QUORUM - 51% of your nodes must get or accept the change. This means not as fast reads and writes, but you get FULL consistency IF you use it in BOTH reads and writes. That's because if more than half of your nodes have your data after you inserted/updated/deleted, then, when reading from more than half your nodes, at least one node will have the most recent information, which would be the one to be delivered.
Both this options are the ones recommended because they avoid single points of failure. If all machines had to accept, if one node was down or busy, you wouldn't be able to query.
Pros
Cassandra is the solution for performance, linear scalability and avoid single points of failure (You can have machines down, the others will take the work). And it does most of its management work automatically. You don't need to manage the data distribution, replication, etc.
Cons
The downsides of Cassandra are in the modeling and queries.
With a relational database you model around the entities and the relationships between them. Normally you don't really care about what queries will be made and you work to normalize it.
With Cassandra the strategy is different. You model the tables to serve the queries. And that happens because you can't join and you can't filter the data any way you want (only by its primary key).

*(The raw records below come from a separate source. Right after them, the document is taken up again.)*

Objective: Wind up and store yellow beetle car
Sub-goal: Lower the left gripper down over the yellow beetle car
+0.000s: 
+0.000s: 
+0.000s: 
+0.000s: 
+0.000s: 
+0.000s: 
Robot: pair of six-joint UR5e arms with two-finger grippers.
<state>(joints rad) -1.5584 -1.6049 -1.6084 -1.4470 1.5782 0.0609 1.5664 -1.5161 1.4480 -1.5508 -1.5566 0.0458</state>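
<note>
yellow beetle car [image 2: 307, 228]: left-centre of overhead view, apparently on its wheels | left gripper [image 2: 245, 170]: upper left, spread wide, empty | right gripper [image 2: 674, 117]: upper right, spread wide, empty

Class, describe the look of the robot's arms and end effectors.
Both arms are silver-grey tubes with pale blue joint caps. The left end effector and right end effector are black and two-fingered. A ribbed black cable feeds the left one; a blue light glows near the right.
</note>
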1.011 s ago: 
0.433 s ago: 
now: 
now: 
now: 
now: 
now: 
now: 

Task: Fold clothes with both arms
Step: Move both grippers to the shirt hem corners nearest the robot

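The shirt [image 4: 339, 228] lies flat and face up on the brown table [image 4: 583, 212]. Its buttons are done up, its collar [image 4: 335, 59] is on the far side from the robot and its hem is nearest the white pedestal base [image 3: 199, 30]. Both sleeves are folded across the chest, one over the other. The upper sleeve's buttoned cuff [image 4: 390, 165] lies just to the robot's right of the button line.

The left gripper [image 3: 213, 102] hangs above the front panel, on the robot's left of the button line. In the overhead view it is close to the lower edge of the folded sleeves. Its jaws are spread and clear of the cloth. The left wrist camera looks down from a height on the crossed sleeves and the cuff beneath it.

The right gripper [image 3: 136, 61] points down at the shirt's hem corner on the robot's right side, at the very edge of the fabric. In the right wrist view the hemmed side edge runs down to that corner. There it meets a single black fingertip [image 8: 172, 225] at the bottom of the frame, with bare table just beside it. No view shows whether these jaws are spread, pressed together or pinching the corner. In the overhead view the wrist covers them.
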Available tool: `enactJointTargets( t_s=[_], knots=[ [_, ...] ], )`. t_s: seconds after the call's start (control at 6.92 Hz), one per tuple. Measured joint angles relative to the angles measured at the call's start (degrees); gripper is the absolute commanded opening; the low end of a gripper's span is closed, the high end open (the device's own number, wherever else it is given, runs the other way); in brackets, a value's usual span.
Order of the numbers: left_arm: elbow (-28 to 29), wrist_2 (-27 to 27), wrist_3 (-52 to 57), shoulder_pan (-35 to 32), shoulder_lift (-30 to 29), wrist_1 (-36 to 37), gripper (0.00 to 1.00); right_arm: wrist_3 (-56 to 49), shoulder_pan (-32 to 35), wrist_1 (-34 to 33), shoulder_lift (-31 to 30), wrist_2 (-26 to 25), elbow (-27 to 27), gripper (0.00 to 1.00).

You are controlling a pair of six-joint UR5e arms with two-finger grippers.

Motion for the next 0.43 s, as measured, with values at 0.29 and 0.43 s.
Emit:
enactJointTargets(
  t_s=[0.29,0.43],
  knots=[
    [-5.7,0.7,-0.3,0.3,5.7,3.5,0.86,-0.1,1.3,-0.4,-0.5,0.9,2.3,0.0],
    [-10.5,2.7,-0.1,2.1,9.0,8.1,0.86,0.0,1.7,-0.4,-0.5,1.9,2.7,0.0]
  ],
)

So if you have a database for a company with grocery stores and you want to make a query that returns all products of a certain store (Ex.: New York City), and another query to return all products of a certain department (Ex.: Computers), you would have two tables "ProductsByStore" and "ProductsByDepartment" with the same data, but organized differently to serve the query.
Materialized Views can help with this, avoiding the need to change in multiple tables, but it is to show how things work differently with Cassandra.
Denormalization is also common in Cassandra for the same reason: Performance.